Eigenstate-Selective Entangled Two-Photon Absorption in Monolayer WSe$_2$

TL;DR

This study demonstrates that the Bell-state phase of polarization-entangled photons controls the distribution of biexciton eigenstates in monolayer WSe$_2$, enabling phase-dependent selective excitation of quantum states.

Contribution

It reveals a novel phase-controlled mechanism for eigenstate selection in entangled two-photon absorption in 2D materials, distinct from classical polarization effects.

Findings

Bell-state phase controls biexciton eigenstate distribution.

Symmetric and antisymmetric Bell states selectively excite different eigenstates.
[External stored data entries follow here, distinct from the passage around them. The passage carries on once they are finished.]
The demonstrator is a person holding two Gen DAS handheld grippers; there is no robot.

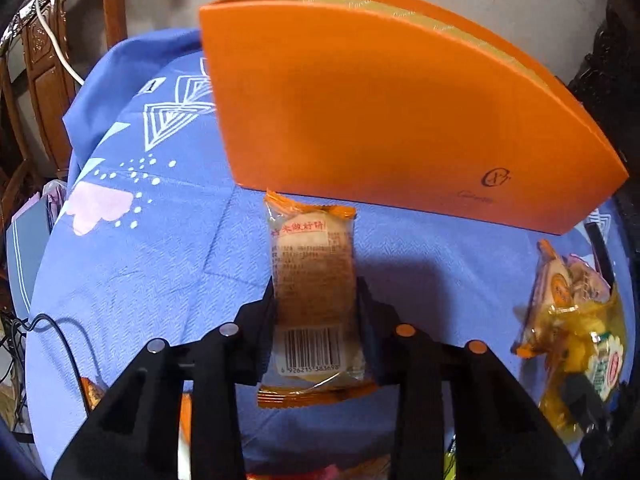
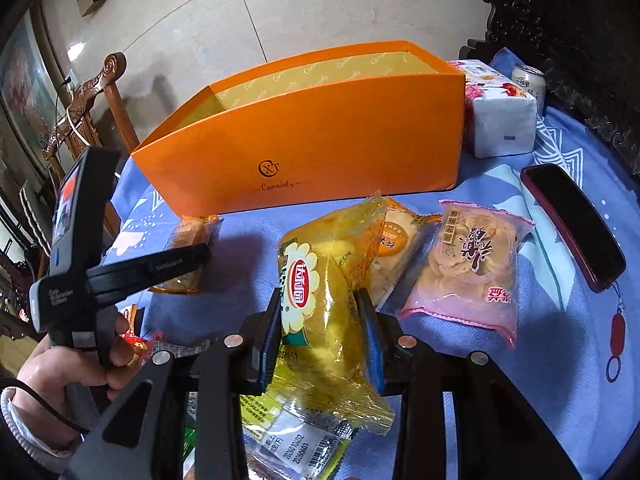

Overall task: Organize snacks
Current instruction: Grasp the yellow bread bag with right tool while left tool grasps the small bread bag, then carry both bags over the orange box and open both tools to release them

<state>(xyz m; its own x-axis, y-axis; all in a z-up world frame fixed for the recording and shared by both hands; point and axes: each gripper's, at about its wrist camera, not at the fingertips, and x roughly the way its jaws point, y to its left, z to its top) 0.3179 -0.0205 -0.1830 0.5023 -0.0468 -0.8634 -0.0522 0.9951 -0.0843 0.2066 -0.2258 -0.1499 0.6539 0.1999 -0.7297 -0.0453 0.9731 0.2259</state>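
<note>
My left gripper [image 1: 316, 292] is shut on an orange-edged cracker packet [image 1: 312, 276], held just in front of the open orange box [image 1: 380, 104]. In the right wrist view the left gripper [image 2: 200, 254] and its packet [image 2: 186, 236] sit at the box's [image 2: 320, 140] left front corner. My right gripper [image 2: 318, 300] is shut on a yellow snack bag [image 2: 320, 300] above the blue cloth. An orange-label cracker packet [image 2: 394, 240] and a pink pastry packet [image 2: 468, 264] lie on the cloth to the right of it.
A blue patterned cloth [image 2: 560, 340] covers the table. A tissue pack [image 2: 500, 112] and a can [image 2: 530, 78] stand right of the box. A dark red case [image 2: 572, 220] lies at the right. More wrapped snacks [image 2: 292, 440] lie near me. A wooden chair [image 1: 44, 80] stands at the left.
</note>
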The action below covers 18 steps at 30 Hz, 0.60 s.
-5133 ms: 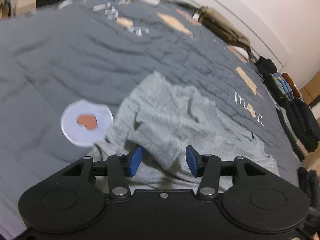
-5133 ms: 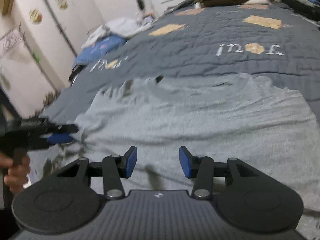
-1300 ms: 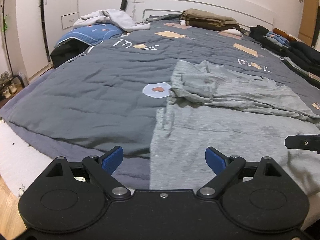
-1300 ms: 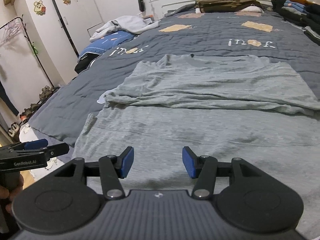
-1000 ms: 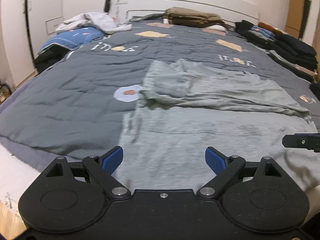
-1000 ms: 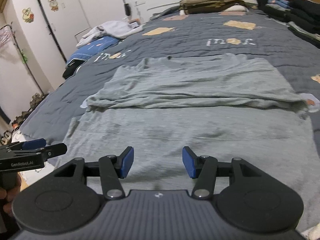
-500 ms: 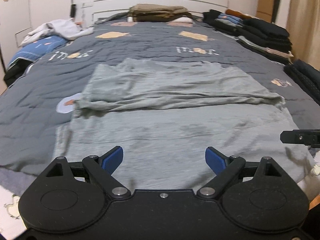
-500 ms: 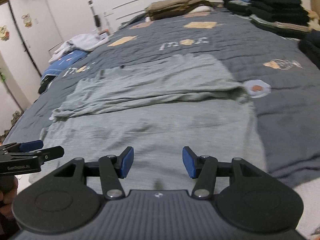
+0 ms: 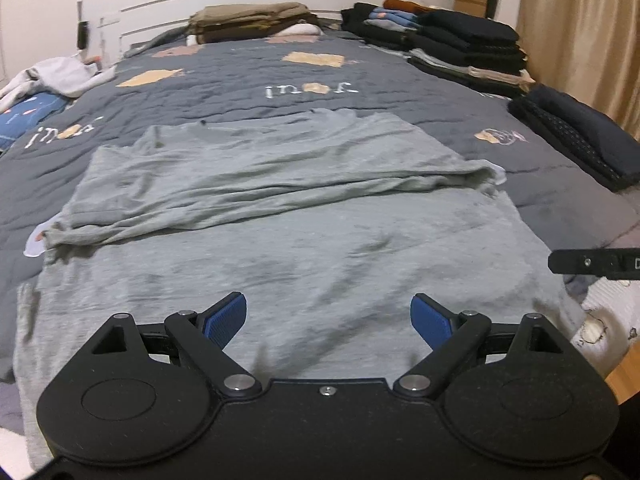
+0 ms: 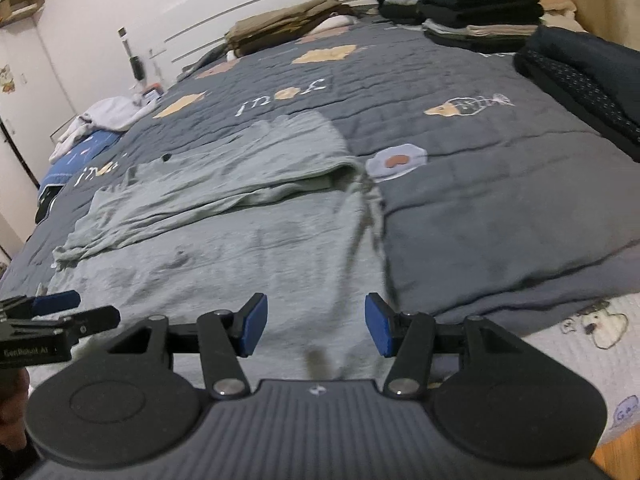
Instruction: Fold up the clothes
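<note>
Both tongs, left (image 9: 327,322) and right (image 10: 316,330), hang spread and empty above a grey shirt (image 9: 280,240) on the quilted bed (image 10: 500,200).

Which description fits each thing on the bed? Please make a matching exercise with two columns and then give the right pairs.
Things:
1. grey T-shirt
2. stack of dark folded clothes
3. fried-egg patch
4. left tongs

Descriptions:
a. beside the shirt's right edge, on the quilt
b. open, nothing between the pads
c. spread flat, far part folded over
d. at the bed's far right side

Pairs: 1-c, 2-d, 3-a, 4-b
</note>
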Each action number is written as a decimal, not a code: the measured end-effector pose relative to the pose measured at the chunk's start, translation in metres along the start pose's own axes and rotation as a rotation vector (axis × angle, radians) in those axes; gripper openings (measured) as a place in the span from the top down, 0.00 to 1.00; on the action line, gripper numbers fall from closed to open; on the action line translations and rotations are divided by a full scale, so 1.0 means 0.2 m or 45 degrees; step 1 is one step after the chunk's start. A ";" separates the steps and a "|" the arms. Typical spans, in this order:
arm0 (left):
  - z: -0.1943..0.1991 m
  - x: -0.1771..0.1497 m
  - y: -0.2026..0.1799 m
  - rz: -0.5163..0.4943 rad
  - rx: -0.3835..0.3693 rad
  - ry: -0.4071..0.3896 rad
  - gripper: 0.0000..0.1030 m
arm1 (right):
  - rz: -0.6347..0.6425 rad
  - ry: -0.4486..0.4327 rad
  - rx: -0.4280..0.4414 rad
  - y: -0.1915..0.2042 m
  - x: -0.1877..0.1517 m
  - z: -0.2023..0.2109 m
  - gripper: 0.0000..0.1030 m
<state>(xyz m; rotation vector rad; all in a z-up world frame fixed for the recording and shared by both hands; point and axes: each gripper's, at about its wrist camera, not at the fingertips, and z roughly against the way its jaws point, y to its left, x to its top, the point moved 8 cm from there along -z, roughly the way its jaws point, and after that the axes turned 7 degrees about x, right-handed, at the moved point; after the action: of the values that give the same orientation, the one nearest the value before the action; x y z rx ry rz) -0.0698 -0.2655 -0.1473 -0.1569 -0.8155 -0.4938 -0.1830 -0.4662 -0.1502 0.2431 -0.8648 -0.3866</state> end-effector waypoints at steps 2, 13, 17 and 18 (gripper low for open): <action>0.00 0.00 -0.02 -0.008 -0.005 0.000 0.14 | -0.002 0.000 -0.013 -0.03 0.00 0.00 0.48; 0.00 0.01 -0.05 -0.009 -0.022 -0.001 0.14 | 0.052 -0.003 -0.051 -0.03 0.01 0.00 0.48; 0.01 0.02 -0.05 -0.010 -0.028 -0.010 0.14 | 0.071 -0.009 -0.062 -0.03 0.03 0.00 0.48; 0.01 0.02 -0.06 -0.012 -0.026 -0.015 0.14 | 0.070 -0.010 -0.060 -0.04 0.04 0.00 0.48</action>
<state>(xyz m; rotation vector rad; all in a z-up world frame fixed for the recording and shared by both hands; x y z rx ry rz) -0.0740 -0.2760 -0.1436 -0.1748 -0.8231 -0.5106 -0.1804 -0.4763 -0.1466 0.1739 -0.8675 -0.3568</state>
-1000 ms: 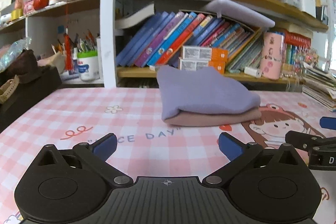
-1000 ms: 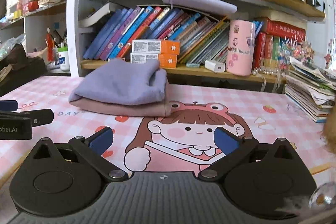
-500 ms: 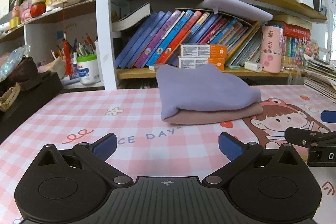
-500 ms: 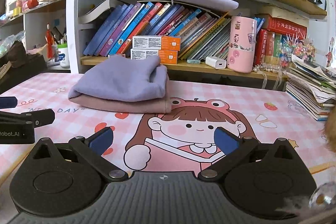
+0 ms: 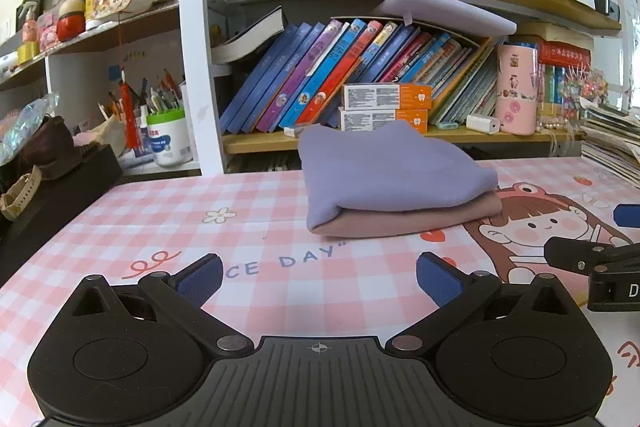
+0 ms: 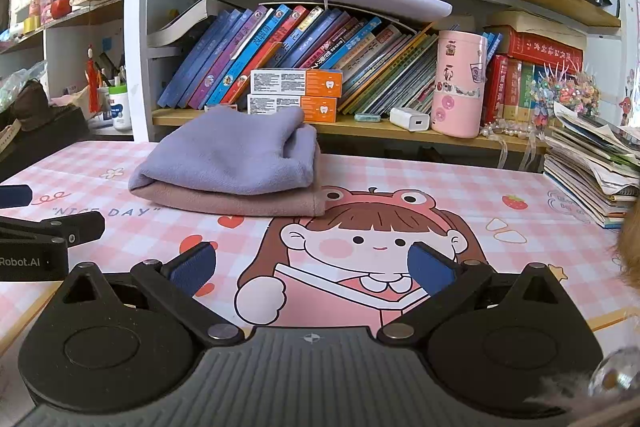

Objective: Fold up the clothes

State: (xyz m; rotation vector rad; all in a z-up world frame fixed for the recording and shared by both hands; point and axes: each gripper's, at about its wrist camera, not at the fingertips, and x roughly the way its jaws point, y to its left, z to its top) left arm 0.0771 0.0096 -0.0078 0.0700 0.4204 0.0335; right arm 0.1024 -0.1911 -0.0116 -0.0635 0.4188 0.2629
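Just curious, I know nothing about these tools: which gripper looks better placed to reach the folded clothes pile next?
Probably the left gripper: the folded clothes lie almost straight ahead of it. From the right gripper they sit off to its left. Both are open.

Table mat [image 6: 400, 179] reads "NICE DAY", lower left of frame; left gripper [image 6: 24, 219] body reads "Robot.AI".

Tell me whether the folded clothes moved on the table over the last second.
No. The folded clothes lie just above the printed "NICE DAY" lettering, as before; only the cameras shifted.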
Phase-scan visibility exceeds 0.97 at 4 K with broadband SPDC.

Abstract

We show that the Bell-state phase of a polarization-entangled photon pair controls the biexciton eigenstate distribution produced by entangled two-photon absorption (ETPA) in monolayer WSe$_2$. In a frequency-nondegenerate ladder scheme, two independent valley pathways ($K$ and $K'$) share no intermediate state, so the biphoton phase sets the relative amplitude between them. Within the valley-symmetric limit this phase factorizes from the material response, and the resulting selection rule partitions the excitation among biexciton eigenstates according to the Bell-state phase $\varphi$. The symmetric Bell state ($\varphi = 0$) selectively drives bright eigenstates, while the antisymmetric state ($\varphi = \pi$) drives the exchange-dark eigenstate. No classical polarization source reproduces this $\varphi$-dependent eigenstate distribution. Including valley dephasing and intervalley scattering at 4~K, the phase-scan visibility exceeds $0.97$ for broadband SPDC ($T_e \sim 100$~fs) with high source purity.